__Task brief__. Print out the full material below, exact in every line, with no images included.

__Information supplied__.
■ ■ ■ ■ ■
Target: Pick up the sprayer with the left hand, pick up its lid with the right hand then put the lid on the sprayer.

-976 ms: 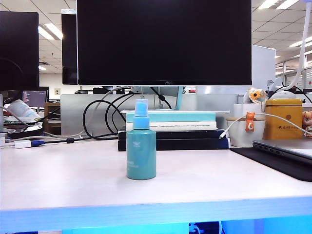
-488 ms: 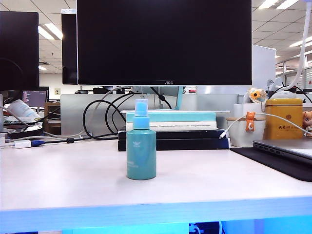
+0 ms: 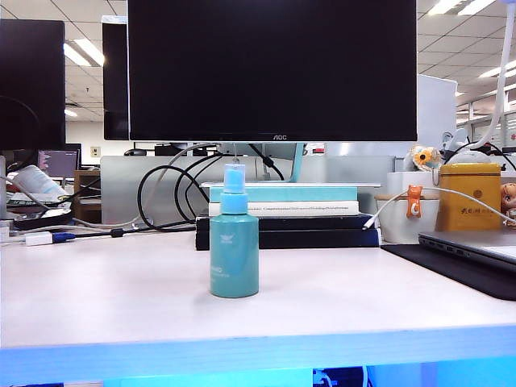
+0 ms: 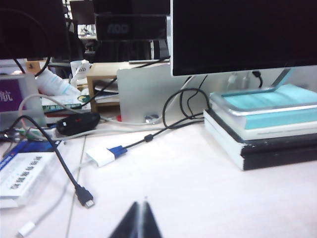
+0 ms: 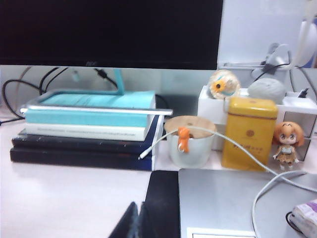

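Legible text is limited. The monitor bears the brand "AOC" centred on its lower bezel. The sprayer carries a small white logo with text beneath, too small to read. The yellow tin shows dark characters, not decipherable.

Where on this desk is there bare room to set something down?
Bare patches lie on either side of the sprayer: left toward the cables, right up to the black mat. Front edge is free. Crowded behind: stacked books, yellow tin.
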`<control>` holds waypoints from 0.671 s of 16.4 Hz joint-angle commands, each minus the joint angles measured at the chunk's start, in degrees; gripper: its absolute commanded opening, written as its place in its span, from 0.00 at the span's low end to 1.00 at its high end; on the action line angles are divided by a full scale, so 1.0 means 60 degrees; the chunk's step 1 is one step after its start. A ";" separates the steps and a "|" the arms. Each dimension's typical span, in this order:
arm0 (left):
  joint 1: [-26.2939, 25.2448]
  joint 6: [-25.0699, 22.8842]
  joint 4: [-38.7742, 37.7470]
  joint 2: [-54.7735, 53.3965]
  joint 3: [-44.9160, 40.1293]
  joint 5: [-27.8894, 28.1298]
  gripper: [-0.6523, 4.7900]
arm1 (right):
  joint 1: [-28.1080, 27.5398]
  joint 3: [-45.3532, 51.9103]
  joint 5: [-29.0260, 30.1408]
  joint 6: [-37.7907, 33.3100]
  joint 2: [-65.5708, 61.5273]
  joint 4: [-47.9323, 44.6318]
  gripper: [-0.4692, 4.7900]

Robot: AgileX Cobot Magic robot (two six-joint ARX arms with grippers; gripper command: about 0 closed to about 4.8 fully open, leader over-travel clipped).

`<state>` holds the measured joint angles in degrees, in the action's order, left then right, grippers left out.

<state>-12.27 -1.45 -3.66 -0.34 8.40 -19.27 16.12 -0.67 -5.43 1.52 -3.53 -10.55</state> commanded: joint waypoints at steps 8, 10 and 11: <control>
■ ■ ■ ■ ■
__Solution__.
Target: Pick up the sprayer with the left hand, pick up its lid with the right hand then put the lid on the sprayer.

-976 ms: 
-488 ms: 
+0 ms: 
+0 ms: 
+0 ms: 

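Legible text is limited. The monitor bears the brand "AOC" centred on its lower bezel. The sprayer carries a small white logo with text beneath, too small to read. The yellow tin shows dark characters, not decipherable.

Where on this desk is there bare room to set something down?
Bare patches lie on either side of the sprayer: left toward the cables, right up to the black mat. Front edge is free. Crowded behind: stacked books, yellow tin.
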`<control>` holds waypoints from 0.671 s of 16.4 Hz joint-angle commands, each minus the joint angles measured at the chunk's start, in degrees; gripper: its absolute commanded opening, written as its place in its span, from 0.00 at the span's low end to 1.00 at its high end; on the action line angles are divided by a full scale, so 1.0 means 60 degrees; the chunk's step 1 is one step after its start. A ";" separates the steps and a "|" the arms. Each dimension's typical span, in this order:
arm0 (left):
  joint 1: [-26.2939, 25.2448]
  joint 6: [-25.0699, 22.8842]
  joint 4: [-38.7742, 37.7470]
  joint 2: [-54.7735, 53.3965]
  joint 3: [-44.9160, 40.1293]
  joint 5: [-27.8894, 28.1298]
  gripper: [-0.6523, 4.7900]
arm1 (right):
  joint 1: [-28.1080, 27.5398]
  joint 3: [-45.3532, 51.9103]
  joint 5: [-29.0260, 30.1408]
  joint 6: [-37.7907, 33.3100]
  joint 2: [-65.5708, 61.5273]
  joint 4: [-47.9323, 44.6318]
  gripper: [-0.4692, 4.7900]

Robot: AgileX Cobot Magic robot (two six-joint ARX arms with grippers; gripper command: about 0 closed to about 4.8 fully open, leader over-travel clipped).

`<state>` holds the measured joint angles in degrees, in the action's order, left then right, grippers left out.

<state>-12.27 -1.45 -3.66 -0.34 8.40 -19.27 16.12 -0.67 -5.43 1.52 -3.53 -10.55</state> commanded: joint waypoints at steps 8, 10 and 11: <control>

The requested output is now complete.